[Date Prev][Date Next][Thread Prev][Thread Next][Date Index][Thread Index]
RE: UTF-8 BOM
- From: Michael Brennan <Michael_Brennan@allegis.com>
- To: 'David Brownell' <david-b@pacbell.net>,Richard Tobin <richard@cogsci.ed.ac.uk>, xml-dev@lists.xml.org
- Date: Tue, 03 Jul 2001 13:08:37 -0700
> From: David Brownell [mailto:david-b@pacbell.net]
<snip/>
> I guess I'm thinking that a UTF-8 BOM would be a "new feature" that's
> an error today. Hence it fits with the other
> backwards-problematic stuff
> in Blueberry ... though it's a "new feature" that's encoding-specific.

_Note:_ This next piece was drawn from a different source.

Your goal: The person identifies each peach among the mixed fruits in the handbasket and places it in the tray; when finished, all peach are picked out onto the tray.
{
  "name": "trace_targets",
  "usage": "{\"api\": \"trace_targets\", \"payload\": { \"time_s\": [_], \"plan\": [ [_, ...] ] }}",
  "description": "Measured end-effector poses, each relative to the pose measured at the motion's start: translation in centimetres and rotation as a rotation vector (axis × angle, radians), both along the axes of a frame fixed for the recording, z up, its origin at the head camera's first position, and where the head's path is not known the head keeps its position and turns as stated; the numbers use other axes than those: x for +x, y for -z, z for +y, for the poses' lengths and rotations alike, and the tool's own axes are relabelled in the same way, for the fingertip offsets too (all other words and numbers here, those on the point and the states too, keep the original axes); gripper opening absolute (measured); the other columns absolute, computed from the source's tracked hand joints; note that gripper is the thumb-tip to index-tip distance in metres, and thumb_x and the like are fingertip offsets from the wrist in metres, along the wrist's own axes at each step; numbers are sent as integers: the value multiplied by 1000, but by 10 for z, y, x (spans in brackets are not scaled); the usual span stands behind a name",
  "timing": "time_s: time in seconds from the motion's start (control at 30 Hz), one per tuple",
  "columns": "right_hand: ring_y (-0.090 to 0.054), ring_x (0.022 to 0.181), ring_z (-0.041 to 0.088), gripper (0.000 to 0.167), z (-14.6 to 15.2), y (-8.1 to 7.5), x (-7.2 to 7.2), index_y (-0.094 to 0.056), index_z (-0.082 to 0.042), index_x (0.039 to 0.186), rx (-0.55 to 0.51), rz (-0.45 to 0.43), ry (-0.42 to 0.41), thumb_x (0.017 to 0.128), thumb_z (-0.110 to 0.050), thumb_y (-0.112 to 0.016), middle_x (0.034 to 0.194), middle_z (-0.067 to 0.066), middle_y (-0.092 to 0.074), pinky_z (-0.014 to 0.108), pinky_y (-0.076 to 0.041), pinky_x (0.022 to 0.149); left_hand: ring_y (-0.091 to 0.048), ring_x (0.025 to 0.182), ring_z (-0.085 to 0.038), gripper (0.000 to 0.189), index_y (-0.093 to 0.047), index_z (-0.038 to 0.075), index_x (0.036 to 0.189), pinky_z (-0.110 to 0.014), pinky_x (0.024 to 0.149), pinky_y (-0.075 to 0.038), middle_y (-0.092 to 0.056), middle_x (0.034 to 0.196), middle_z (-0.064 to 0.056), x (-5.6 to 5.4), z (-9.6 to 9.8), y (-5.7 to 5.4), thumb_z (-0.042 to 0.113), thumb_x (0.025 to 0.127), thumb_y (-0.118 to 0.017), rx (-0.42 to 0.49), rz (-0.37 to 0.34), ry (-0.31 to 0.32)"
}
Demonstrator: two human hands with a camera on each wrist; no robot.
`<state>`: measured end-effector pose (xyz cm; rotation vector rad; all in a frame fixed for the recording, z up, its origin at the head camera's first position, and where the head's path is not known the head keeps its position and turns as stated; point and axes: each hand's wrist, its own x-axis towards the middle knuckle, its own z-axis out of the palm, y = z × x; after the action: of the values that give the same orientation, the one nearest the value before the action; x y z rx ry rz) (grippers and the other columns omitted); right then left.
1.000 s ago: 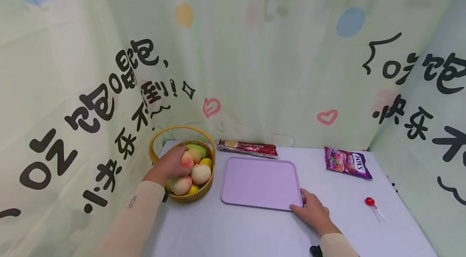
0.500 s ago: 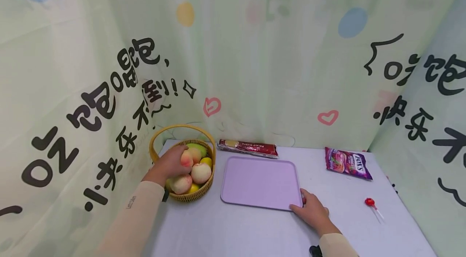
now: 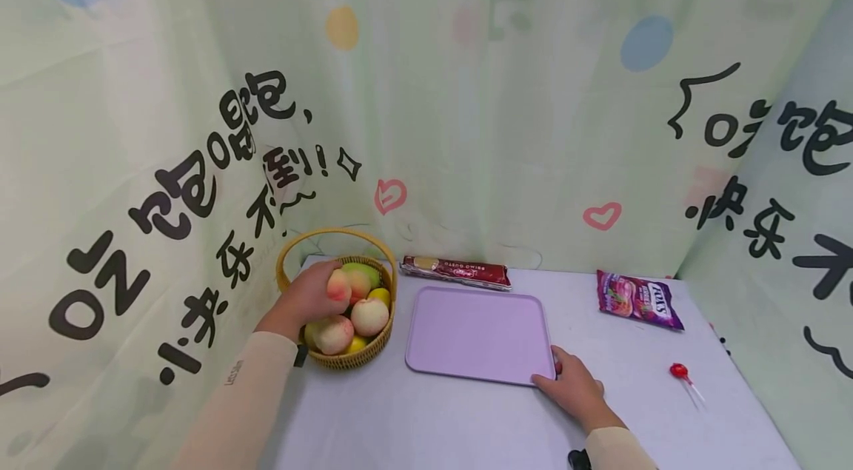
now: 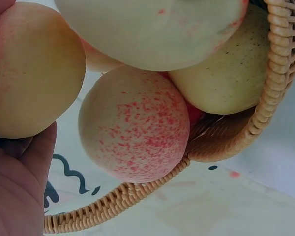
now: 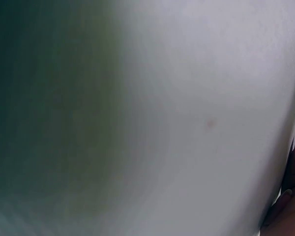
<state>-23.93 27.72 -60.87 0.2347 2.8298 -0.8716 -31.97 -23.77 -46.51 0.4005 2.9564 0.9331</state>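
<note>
My left hand reaches over the wicker basket and grips a yellow-pink peach at its left side. Close up in the left wrist view, thumb and palm curl under that peach. Beside it, a red-speckled peach leans against the rim, below a paler fruit. My right hand holds the near right corner of the lilac tray, thumb on the front edge, fingers along the right side. In the right wrist view only fingers show, at the right edge.
Behind the tray lies a dark red biscuit packet. A purple candy bag and a red lollipop lie on the right of the white table. The basket's tall handle arches over the fruit. Printed curtains surround the table.
The left hand and its peach have risen slightly and shifted a little left against the basket. The right hand keeps its hold on the tray, which stays in place.
</note>
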Motion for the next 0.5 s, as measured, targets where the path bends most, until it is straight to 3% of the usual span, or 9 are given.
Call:
{"api": "trace_targets", "payload": {
  "time_s": [0.5],
  "plan": [
    [-57,101,29,104,1,4,-3,-40,5,152,8,-3,-4,81,-60,-78,109,13,-64,61,-41,86,-48,134,-31,81,-47,12,152,-53,114,-40,-53,147,-12,6,4,-12,31,81,-81,-17,45,7]
  ]
}}
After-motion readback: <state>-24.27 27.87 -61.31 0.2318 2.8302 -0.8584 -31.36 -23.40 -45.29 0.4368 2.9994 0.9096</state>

Except that a UTF-8 BOM isn't really a new feature; it's just one that all
too many implementors overlook.
The XML 1.0 specification includes a non-normative appendix regarding
autodetection of character encodings. It quite explicitly mentions the UTF-8
BOM as one of the things a processor should look for
(http://www.w3.org/TR/2000/REC-xml-20001006#sec-guessing-no-ext-info).
Unlike the issue with Blueberry, this isn't something new that's been added
to Unicode since XML 1.0. It's just a failure of current implementations.